▶ Task to complete
Reproduce word for word, from the entries below, the line with "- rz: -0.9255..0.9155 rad", the line with "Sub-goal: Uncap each", and every line between them, and nothing more.
(Input material Opens)
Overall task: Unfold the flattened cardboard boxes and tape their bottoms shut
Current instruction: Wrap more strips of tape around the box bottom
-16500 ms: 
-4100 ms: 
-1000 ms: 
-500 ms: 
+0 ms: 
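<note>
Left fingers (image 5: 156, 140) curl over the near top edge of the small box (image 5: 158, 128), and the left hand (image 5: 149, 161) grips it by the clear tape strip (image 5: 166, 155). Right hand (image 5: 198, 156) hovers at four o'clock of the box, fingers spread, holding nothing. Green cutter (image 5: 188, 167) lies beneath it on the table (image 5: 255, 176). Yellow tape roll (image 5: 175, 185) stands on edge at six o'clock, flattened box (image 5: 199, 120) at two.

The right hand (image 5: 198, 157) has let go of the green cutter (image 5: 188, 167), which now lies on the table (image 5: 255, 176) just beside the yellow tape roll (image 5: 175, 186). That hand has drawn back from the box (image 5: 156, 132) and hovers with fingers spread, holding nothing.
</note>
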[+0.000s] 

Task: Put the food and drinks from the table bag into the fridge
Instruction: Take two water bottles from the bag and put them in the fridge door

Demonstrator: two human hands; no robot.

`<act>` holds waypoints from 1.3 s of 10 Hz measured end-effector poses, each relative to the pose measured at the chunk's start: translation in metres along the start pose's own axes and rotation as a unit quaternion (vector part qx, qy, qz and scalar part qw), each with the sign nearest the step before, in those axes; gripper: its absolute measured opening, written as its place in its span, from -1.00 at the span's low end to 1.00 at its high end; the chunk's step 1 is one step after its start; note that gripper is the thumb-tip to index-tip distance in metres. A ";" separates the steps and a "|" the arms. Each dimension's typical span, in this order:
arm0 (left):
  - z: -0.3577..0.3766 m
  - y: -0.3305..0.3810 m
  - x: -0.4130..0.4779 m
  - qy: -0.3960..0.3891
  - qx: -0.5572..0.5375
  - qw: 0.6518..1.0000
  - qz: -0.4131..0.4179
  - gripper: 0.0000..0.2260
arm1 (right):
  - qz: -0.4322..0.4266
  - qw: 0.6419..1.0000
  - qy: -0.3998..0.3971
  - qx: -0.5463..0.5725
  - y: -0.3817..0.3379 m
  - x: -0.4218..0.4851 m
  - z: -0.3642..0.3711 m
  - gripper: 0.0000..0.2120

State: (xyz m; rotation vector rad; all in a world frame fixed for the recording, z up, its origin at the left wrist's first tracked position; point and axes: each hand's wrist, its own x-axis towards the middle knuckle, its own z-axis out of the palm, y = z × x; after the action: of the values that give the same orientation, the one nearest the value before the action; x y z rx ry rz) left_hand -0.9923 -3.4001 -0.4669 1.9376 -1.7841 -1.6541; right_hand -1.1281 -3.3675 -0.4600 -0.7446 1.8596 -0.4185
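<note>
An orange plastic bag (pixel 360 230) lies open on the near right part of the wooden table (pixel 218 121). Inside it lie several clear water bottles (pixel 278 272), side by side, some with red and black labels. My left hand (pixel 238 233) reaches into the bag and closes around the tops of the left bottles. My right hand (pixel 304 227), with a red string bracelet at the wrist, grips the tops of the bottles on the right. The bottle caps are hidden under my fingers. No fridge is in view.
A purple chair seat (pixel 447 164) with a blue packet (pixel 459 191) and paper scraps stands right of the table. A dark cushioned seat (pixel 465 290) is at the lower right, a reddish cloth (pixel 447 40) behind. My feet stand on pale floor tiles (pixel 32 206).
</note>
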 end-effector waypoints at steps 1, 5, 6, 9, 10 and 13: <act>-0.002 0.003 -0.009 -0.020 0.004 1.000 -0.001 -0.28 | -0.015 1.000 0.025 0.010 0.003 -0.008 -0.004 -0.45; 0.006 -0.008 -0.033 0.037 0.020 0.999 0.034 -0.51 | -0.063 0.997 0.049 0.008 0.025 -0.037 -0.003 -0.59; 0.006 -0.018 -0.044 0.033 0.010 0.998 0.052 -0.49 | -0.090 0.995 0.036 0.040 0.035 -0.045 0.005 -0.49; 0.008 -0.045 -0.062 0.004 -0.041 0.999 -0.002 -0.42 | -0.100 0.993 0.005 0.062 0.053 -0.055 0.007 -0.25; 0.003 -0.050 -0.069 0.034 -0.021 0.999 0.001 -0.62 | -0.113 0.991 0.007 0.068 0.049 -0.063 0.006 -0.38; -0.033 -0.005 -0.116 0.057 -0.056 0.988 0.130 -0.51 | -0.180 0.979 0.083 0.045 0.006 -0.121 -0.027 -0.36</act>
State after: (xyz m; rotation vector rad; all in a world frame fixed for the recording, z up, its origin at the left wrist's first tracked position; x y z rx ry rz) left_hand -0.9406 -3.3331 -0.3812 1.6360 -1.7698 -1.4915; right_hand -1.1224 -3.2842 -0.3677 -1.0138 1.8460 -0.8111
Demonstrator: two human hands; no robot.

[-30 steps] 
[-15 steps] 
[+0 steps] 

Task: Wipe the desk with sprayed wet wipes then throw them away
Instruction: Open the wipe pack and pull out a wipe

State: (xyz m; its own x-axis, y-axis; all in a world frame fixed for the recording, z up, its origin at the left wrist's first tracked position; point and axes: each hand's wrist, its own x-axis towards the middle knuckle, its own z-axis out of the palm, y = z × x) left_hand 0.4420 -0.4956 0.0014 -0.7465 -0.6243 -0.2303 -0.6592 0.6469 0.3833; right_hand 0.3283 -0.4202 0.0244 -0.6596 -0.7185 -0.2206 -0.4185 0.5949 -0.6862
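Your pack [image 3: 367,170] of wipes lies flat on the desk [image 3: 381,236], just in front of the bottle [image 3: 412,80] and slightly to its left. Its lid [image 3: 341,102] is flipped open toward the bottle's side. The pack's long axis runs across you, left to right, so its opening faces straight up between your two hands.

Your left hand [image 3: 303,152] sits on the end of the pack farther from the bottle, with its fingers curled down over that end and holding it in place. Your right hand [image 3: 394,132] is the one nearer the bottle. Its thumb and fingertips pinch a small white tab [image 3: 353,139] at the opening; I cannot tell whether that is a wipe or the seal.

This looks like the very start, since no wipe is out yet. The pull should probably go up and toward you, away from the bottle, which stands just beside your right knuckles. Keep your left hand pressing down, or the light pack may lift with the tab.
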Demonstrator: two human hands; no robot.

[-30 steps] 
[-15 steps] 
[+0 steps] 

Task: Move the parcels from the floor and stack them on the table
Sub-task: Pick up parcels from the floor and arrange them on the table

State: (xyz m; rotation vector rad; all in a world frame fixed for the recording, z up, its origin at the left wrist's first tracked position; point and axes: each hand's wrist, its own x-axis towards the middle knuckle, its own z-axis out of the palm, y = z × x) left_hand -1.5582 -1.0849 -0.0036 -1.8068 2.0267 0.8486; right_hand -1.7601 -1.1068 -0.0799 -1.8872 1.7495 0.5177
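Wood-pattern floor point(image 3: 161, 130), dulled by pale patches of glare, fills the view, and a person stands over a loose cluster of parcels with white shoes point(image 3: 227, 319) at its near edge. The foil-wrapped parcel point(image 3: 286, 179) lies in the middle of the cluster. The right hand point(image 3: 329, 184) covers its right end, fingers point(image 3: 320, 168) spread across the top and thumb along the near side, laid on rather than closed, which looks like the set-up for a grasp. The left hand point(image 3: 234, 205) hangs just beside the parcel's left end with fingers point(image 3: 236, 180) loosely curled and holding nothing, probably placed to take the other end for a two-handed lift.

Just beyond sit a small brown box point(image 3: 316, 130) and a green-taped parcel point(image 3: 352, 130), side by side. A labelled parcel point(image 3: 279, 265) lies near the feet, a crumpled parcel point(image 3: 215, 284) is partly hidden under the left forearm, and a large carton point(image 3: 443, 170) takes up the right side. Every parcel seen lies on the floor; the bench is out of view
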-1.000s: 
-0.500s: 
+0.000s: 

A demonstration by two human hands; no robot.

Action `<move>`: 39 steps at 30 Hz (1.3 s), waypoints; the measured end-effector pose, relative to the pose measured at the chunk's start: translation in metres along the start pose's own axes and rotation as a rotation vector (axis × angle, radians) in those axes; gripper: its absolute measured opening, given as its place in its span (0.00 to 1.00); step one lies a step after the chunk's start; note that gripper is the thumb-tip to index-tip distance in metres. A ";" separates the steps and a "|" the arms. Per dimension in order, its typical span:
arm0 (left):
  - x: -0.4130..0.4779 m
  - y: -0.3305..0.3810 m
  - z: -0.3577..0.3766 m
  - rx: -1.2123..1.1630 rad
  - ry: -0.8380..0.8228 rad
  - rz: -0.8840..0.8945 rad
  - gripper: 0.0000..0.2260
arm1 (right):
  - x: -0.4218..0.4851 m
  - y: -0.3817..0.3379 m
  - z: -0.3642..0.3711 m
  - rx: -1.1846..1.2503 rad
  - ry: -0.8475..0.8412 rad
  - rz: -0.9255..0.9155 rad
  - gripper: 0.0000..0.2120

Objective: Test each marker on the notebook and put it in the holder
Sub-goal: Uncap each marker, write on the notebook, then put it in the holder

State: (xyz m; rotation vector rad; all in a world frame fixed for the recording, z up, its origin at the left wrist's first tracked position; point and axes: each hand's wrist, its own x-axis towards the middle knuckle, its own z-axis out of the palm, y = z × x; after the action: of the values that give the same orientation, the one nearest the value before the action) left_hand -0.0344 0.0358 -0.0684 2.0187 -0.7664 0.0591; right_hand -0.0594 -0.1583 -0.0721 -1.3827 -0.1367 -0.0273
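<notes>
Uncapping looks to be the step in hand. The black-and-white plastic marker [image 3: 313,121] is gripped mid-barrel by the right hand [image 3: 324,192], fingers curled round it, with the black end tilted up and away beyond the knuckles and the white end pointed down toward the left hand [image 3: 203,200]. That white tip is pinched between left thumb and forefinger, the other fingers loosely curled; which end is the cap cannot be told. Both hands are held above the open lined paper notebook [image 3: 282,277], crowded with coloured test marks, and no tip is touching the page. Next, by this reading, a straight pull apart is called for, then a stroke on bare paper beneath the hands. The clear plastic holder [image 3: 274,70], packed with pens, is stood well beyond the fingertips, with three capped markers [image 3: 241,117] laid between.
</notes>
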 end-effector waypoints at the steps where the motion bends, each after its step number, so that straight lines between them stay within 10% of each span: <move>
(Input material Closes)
▶ Response to this exercise
  - rz: -0.9255..0.9155 rad
  - gripper: 0.0000..0.2120

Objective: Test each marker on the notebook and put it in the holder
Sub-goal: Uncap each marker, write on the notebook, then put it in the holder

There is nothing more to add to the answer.